Vaping Restrictions: Is Priority to the Young Justified?

Monica Magalhaes 1,
PMCID: PMC7789938  PMID: 32915989

Abstract

The vast majority of smokers become dependent on nicotine in youth. Preventing dependence has therefore been crucial to the recent decline in youth smoking. The advent of vaping creates an opportunity for harm reduction to existing smokers (mostly adults) but simultaneously also undermines prevention efforts by becoming a new vehicle for young people to become dependent on nicotine, creating an ethical dilemma. Restrictions to access to some vaping products enacted in response to the increase in vaping among youth observed in the United States since 2018 have arguably prioritized prevention of new cases of dependence—protecting the young—over harm reduction to already dependent adults. Can this prioritization of the young be justified? This article surveys the main bioethical arguments for prioritizing giving health benefits to the young and finds that none can justify prioritizing dependence prevention over harm reduction: any reasons for prioritizing the current cohort of young people at risk from vaping will equally apply to current adult smokers, who are overwhelmingly likely to have become nicotine-dependent in their own youth.
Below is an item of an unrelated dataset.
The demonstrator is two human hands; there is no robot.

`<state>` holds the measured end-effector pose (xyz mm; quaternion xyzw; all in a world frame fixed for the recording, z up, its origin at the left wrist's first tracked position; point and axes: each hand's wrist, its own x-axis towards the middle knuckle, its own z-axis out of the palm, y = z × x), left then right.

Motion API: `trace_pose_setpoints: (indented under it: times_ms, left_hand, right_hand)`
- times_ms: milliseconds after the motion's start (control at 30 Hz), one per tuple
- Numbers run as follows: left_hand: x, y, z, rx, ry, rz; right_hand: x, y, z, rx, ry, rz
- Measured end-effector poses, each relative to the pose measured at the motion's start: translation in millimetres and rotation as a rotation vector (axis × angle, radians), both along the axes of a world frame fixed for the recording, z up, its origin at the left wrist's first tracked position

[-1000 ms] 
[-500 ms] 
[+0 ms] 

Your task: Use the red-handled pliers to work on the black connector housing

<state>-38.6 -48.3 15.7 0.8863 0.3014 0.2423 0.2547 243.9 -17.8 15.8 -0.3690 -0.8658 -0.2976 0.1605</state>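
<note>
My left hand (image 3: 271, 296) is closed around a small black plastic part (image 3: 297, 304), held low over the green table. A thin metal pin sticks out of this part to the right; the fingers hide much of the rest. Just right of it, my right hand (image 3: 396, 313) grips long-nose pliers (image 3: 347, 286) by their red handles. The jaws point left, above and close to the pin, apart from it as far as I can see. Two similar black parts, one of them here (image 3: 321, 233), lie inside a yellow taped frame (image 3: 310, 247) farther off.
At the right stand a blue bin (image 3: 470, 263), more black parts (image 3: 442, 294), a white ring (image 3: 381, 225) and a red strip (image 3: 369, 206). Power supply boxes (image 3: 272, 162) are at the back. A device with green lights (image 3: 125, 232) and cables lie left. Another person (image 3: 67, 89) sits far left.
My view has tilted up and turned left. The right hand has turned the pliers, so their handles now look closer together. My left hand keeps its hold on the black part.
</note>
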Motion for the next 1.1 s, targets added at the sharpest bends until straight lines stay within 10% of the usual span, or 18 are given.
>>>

Public health authorities’ current tendency to prioritize the young, therefore, does not seem to be ethically justified.

Implications

This article argues that commonsense reasons for prioritizing the young do not apply to the ethical dilemma surrounding restricting access to vaping products.

Introduction

At least since the 1994 reports by the Surgeon General, Preventing Tobacco Use Among Young People, and by Institute of Medicine (IOM), Growing Up Tobacco Free, the US tobacco control field has oriented its efforts to rid the population of smoking and its resulting harms toward children and young people. Broadly speaking, the overarching aim was to keep young people away from nicotine, so as to lower the numbers of new nicotine-dependent persons that would replenish the ranks of smokers.1 As a result of this focus on prevention during childhood and youth, tobacco use was referred to as a “pediatric disease” by the Food and Drug Administration (FDA)2 and the American Academy of Pediatrics (AAP).3 The reason for a primary focus on the young was clear: the vast majority of smokers start smoking before the age of 18, and practically all start smoking before the age of 25.1 Smoking in adolescence is an important predictor of adult smoking, and intensity of smoking in adolescence is inversely related to rates of cessation in adulthood.4 For those already nicotine dependent, and therefore facing high risks of illness or premature death due to smoking, cessation strategies could be pursued alongside the push for prevention.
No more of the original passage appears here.